The entries below hold a line with "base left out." and a line with "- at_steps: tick". Return those lines and all that lie between them, exactly and only.

/---

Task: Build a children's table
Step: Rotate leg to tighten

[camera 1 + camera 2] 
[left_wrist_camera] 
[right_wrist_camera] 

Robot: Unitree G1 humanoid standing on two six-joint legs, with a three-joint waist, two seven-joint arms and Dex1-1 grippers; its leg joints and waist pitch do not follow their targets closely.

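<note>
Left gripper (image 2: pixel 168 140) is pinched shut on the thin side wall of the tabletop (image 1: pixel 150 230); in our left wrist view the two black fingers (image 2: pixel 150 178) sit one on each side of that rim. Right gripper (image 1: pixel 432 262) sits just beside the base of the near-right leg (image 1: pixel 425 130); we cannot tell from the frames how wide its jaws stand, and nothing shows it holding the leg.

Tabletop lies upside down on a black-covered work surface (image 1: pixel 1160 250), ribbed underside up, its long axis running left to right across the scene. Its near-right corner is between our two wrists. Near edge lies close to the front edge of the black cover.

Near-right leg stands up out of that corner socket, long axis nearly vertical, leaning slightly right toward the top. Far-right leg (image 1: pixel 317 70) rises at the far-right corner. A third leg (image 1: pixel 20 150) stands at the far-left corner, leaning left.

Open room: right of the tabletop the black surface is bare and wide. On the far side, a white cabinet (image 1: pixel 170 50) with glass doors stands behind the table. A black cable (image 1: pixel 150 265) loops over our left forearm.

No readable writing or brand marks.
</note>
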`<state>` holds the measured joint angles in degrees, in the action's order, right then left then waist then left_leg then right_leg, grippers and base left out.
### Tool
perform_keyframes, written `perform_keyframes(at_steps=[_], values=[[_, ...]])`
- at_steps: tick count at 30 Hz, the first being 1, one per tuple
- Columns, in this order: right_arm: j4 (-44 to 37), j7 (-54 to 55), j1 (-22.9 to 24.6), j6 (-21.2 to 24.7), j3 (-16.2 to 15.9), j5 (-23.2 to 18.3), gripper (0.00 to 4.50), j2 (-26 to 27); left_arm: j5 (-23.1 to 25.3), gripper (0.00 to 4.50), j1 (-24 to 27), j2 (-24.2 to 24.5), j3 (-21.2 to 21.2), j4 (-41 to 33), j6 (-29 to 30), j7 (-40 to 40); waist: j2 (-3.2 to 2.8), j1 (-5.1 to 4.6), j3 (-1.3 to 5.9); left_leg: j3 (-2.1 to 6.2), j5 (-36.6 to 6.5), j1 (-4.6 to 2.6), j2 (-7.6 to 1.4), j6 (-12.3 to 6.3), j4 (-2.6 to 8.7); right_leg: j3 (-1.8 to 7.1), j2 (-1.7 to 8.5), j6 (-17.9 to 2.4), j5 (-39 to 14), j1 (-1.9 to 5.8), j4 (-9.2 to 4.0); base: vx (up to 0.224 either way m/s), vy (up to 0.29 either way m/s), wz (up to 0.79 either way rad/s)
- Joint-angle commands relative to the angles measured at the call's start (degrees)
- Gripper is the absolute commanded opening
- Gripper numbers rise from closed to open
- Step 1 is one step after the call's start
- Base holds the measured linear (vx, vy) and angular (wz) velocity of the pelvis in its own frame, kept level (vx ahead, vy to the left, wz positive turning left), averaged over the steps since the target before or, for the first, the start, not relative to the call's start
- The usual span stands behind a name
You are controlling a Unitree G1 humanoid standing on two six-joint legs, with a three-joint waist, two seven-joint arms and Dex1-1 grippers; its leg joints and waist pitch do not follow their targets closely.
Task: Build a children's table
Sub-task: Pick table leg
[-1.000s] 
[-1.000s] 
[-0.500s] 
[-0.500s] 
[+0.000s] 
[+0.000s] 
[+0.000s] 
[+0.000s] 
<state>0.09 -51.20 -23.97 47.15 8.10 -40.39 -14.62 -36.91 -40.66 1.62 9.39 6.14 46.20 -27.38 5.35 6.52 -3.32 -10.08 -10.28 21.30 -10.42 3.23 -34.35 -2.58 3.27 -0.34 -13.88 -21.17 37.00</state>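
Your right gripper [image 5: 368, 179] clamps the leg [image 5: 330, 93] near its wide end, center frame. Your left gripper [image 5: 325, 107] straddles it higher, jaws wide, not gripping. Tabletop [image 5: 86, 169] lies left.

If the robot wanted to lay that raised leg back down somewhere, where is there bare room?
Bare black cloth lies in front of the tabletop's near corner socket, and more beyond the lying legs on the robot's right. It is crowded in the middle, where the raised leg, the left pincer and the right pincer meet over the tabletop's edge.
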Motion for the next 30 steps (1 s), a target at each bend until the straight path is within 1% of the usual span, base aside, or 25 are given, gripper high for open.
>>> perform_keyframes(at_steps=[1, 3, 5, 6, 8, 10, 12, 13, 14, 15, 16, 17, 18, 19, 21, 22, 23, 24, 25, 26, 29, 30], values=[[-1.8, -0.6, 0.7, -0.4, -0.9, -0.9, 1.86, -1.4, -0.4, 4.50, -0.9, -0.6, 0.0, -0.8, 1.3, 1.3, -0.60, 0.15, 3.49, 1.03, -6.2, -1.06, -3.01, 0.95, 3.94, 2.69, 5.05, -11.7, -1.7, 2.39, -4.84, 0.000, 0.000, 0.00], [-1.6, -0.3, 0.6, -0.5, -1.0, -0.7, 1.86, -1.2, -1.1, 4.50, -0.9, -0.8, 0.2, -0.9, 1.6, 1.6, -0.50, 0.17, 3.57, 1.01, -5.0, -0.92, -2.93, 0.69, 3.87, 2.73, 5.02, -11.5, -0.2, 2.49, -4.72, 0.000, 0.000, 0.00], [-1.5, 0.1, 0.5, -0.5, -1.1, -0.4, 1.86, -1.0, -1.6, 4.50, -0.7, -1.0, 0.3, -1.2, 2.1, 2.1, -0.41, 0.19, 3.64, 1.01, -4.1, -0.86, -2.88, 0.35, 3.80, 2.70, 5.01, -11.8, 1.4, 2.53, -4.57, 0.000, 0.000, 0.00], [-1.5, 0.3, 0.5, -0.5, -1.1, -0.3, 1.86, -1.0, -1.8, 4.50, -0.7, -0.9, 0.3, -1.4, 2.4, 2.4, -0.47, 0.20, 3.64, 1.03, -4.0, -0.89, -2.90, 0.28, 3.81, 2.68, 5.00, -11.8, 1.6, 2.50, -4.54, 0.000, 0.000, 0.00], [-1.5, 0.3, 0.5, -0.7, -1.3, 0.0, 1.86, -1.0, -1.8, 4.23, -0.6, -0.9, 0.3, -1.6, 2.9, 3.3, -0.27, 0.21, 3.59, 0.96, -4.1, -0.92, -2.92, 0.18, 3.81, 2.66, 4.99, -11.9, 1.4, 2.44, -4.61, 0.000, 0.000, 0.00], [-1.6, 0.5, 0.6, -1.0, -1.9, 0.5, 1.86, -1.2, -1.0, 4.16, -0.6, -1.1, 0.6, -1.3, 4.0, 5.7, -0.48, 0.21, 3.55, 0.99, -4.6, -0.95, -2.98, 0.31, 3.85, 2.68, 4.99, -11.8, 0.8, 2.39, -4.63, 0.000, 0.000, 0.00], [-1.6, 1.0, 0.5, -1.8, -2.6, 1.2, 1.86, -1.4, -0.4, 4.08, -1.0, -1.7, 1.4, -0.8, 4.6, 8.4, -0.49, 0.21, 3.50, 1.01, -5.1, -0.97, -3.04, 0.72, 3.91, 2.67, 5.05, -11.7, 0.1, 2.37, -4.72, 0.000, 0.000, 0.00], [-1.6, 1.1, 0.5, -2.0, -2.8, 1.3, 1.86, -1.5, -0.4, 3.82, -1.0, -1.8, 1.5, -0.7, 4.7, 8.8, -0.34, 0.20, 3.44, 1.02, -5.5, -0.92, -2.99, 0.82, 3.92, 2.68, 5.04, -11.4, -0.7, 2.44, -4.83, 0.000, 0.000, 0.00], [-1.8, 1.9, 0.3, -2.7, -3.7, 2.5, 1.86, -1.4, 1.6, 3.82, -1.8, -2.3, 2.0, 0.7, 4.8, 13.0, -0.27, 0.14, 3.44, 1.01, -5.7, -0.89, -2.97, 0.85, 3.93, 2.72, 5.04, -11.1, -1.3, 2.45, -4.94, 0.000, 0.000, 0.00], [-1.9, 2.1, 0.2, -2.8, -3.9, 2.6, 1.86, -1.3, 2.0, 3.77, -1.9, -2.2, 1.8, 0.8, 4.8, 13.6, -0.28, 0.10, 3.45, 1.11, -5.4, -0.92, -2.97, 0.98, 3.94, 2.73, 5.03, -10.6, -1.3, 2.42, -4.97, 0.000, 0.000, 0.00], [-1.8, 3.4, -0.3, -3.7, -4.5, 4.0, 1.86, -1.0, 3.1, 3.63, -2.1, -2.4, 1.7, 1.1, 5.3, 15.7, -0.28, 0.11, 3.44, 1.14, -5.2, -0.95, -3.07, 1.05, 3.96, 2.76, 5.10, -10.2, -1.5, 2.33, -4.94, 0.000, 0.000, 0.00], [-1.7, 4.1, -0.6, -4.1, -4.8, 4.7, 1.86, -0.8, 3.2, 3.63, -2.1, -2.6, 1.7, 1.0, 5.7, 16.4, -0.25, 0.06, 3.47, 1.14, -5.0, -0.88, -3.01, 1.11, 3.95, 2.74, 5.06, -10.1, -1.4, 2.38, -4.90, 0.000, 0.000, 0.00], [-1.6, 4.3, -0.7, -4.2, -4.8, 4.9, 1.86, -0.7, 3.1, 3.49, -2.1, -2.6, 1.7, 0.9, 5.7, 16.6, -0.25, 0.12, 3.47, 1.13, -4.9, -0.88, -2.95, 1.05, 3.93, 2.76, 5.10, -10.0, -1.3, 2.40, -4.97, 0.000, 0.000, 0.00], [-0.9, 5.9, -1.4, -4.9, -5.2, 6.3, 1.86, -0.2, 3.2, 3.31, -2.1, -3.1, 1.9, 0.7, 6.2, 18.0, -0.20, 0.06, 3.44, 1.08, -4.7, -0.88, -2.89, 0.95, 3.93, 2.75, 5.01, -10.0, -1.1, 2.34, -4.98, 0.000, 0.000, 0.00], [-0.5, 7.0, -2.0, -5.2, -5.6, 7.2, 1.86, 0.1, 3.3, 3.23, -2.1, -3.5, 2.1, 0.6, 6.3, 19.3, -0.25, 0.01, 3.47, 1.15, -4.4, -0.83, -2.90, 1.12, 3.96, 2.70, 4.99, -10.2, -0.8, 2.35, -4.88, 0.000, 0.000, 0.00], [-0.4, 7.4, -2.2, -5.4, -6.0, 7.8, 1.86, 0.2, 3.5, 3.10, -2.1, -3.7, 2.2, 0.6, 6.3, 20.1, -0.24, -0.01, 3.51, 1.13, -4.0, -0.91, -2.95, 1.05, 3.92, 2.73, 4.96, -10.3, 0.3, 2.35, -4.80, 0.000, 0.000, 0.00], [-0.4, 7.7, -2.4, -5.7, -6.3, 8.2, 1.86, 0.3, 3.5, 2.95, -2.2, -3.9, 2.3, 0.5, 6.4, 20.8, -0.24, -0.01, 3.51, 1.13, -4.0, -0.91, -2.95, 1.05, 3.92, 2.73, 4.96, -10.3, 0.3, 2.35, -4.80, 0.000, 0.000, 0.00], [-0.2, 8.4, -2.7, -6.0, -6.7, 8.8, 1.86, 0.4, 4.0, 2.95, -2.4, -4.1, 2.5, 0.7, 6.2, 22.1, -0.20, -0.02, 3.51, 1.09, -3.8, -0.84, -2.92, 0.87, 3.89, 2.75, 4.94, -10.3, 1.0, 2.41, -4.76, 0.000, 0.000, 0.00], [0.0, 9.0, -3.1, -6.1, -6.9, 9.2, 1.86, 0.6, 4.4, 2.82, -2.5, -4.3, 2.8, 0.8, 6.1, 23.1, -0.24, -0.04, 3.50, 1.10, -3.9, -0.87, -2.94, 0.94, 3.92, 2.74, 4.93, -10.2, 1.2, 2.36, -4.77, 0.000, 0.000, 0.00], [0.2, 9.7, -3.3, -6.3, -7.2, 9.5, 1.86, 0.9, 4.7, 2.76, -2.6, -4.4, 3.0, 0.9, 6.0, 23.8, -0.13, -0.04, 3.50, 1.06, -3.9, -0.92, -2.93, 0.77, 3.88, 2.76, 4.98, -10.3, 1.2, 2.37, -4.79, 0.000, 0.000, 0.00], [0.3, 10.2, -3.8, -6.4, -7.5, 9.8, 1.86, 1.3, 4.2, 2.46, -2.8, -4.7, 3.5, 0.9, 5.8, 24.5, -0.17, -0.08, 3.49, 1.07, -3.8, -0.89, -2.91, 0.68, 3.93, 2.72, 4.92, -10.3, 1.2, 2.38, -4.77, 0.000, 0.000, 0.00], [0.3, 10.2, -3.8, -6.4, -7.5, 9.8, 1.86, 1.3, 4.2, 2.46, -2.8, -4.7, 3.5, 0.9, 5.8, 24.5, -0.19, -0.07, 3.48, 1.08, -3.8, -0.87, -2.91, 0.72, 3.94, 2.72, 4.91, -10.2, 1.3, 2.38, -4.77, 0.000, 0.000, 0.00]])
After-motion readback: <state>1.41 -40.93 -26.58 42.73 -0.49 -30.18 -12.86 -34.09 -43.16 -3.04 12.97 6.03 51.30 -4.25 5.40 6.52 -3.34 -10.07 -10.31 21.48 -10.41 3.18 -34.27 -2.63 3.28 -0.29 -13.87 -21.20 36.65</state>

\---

*Result of the exercise*:
`<state>` holds the measured joint angles in degrees, in the action's order, right then left then waist then left_leg then right_leg, grippers and base left out.
### Tool
perform_keyframes, written `perform_keyframes(at_steps=[_], values=[[_, ...]])`
- at_steps: tick count at 30 Hz, the first being 1, one per tuple

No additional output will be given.